From physical to digital archive: VIAA’s end-to-end reporting
Imagine you could follow the route a tape or cassette takes from the very beginning – tucked away in a cardboard box – to the satisfying end – when the content is stored neatly and securely with metadata on the servers. It’s called end-to-end reporting (from start to finish), and at meemoo we’ve turned it into a real art form.
Digitisation always starts with the content partner’s registration in our system. Every item is given its own unique code – a PID or persistent identifier – to be used throughout the entire process. After being digitised, the files are sent to a meemoo data centre where they’re imported into the archive system via the ingest process.
This whole process generally runs very smoothly, but there’s potential for something to go wrong in each stage, which is why we use lots of control mechanisms to detect possible faults (such as files being digitised but not sent, files only partially being sent, or metadata not being entered correctly).

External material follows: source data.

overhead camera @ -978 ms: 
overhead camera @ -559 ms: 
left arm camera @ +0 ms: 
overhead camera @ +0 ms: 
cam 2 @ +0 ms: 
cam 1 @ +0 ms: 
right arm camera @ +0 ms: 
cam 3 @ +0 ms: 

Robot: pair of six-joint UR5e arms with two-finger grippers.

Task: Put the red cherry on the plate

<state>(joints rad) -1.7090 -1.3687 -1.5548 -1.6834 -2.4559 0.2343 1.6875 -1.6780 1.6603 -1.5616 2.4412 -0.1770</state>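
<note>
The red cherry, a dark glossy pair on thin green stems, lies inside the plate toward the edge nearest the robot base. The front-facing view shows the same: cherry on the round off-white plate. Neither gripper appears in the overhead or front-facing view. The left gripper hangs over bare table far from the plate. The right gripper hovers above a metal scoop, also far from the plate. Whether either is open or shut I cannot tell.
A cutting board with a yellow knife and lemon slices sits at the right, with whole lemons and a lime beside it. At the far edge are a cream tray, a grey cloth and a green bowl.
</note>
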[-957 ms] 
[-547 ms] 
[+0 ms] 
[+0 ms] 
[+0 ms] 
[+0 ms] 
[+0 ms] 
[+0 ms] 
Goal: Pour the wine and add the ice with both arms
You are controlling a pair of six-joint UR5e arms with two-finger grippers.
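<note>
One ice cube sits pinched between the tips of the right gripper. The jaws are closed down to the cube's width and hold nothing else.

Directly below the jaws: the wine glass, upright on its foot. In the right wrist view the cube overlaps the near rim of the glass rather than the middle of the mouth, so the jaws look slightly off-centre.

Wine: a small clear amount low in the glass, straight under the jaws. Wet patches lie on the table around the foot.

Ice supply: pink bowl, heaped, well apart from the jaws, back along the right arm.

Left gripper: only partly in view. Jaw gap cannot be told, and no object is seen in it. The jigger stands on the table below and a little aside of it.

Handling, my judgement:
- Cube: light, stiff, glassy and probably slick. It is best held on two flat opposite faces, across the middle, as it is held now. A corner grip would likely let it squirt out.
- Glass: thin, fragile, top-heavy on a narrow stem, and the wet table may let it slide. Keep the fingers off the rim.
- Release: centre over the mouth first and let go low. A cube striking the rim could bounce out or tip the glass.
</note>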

The real challenge is being able to perform these checks on such a large scale, however: new files are being digitised every day, and just one delivery in a digitisation project can easily consist of thousands of files. And there’s often several digitisation projects running at the same time. The archive infrastructure components therefore need to be developed in a way that makes this kind of reporting as simple as possible. Checking files as they’re being imported and subjecting them to visual reporting tools quickly gives us an insight into anything going wrong in the process.
The graph below, for example, shows the situation at time of writing, early 2019: there are currently 232 files that have already been digitised but not yet correctly archived; a number have failed; and others are still in transit to the VIAA data centre. VIAA is responsible for following up these faults. We make sure that the failed files are picked up again, and keep a close eye on the others to make sure they’re actually delivered.
Separate from the import reports, there’s also a second check when the digitisation project ends to verify that all the digitised files have been successfully archived at VIAA.
Lots of data warehouse work was carried out in 2018 to simplify this kind of reporting even further. This involves collecting all the relevant data from the process of registering, digitising, archiving and publishing via the Archive for Education. This piece of technology will make our checks much more efficient, and opens doors to other automations in the future.